まず、12.5×7.5センチのろ紙を4枚用意します。2枚のシートを一緒に積み重ね、スタックを転写バッファーに入れて染み込ませます。PVDFメンブレンを95%エタノールに入れ、メンブレンをロッカー上で1分間攪拌します。
エタノールを思い出してください。メンブレンを転写バッファーに浸します。そして2分間攪拌します。
次に、浸漬濾紙を大きな蓋などの平らな可動面に置き、ローラーを使用して平らにします。ゲルリリーサーまたはピンセットを使用して、PVDFメンブレンをスタックに慎重に配置します。その後、このメンブレンの上に乾いた濾紙を1枚置き、ローラーを紙の上を滑らせて、メンブレンの表面にある余分なバッファーを吸収します。
メンブレンをこすらずに上部のろ紙を持ち上げて剥がします。単離した繊維サンプルを冷凍庫から取り出し、室温で解凍してから遠心分離し、サンプルを完全に再懸濁します。各サンプルの1マイクロリットルの液滴を、指定された膜領域の中央に配置します。
ピペットチップでメンブレンに触れないようにしてください。サンプルの液滴がメンブレンに完全に吸収されるまで15分間待ちます。次に、ゲルリリーサーまたはピンセットを使用して、湿らせた濾紙スタックからメンブレンを慎重に持ち上げます。
乾いた濾紙の上に置き、5分以上放置して脱水します。サンプルスポットが完全に白くなったら、メンブレンを再活性化します。次に、標的タンパク質の免疫標識に進みます。

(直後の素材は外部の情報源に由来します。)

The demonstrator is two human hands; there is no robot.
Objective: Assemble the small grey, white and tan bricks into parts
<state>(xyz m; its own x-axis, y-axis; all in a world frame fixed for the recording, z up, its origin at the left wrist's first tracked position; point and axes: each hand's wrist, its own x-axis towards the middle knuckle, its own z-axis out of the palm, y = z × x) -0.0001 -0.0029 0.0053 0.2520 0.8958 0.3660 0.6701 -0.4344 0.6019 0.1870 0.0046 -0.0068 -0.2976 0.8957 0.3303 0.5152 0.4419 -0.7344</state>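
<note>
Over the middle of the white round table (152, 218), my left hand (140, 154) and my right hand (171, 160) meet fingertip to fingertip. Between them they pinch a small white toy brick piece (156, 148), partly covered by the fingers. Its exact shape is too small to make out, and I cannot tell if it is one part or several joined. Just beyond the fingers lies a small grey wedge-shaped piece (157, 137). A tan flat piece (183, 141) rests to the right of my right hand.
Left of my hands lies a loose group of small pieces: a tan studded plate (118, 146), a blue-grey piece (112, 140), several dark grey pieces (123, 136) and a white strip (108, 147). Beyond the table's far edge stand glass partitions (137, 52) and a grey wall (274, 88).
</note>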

シグナルパネルの強度を使用して、ドットブロット画像からMHCアイソフォームとアクチンシグナルの強度を分類する方法を学びます。強い、中程度、および少量の標的タンパク質の検出は、それぞれ飽和、中程度、および微弱なシグナルによって示されます。繊維の種類を特定するには、まずミオシン重鎖IIAとミオシン重鎖1の結果を比較します。
ミオシン重鎖アイソフォームを1つだけ表示し、飽和シグナル強度または中程度のシグナル強度を持つファイバーを文書化します。アクチンで検出され、ミオシン重鎖1またはIIAが検出されなかったファイバーを潜在的な2X型として記録します。中程度の不飽和アクチンシグナルを伴う微弱なミオシン重鎖アイソフォームシグナルが存在する場合は、未同定として記録します。
ターゲットタンパク質が微弱または検出されないサンプルは廃棄してください。MHCIIAとMHC1の両方の飽和または中程度のシグナルを示すファイバーは、ファイバータイプ固有の調製には使用しないでください。MYO1D 同定後、それぞれのMHCアイソフォームについて、飽和シグナルまたは中程度のシグナルを有するファイバーを組み合わせて、タイプ1およびタイプ2のサンプルを調製します。
各繊維タイプ固有のサンプルを10マイクロリットル使用し、メーカーのガイドラインに従って、SDSページに従ってプレキャストゲル上で分離します。ゲルイメージャーを使用して、メーカーのプロトコルに従ってターゲットMHCアイソフォームを検出します。すべてのファイバータイプ固有のサンプルにおける各MHCアイソフォームのシグナル強度を比較します。
ファイバータイプIDは、中程度または飽和したシグナル強度で正しいMHCアイソフォームによって確認されます。ドットブロットの免疫標識により、タイプ2ファイバー、タイプ1ファイバー、および潜在的なタイプ2Xファイバーの同定が可能になりました。繊維タイプ特異的サンプルは、ウェスタンブロッティングおよびミオシン重鎖特異的抗体を用いてバリデーションしました。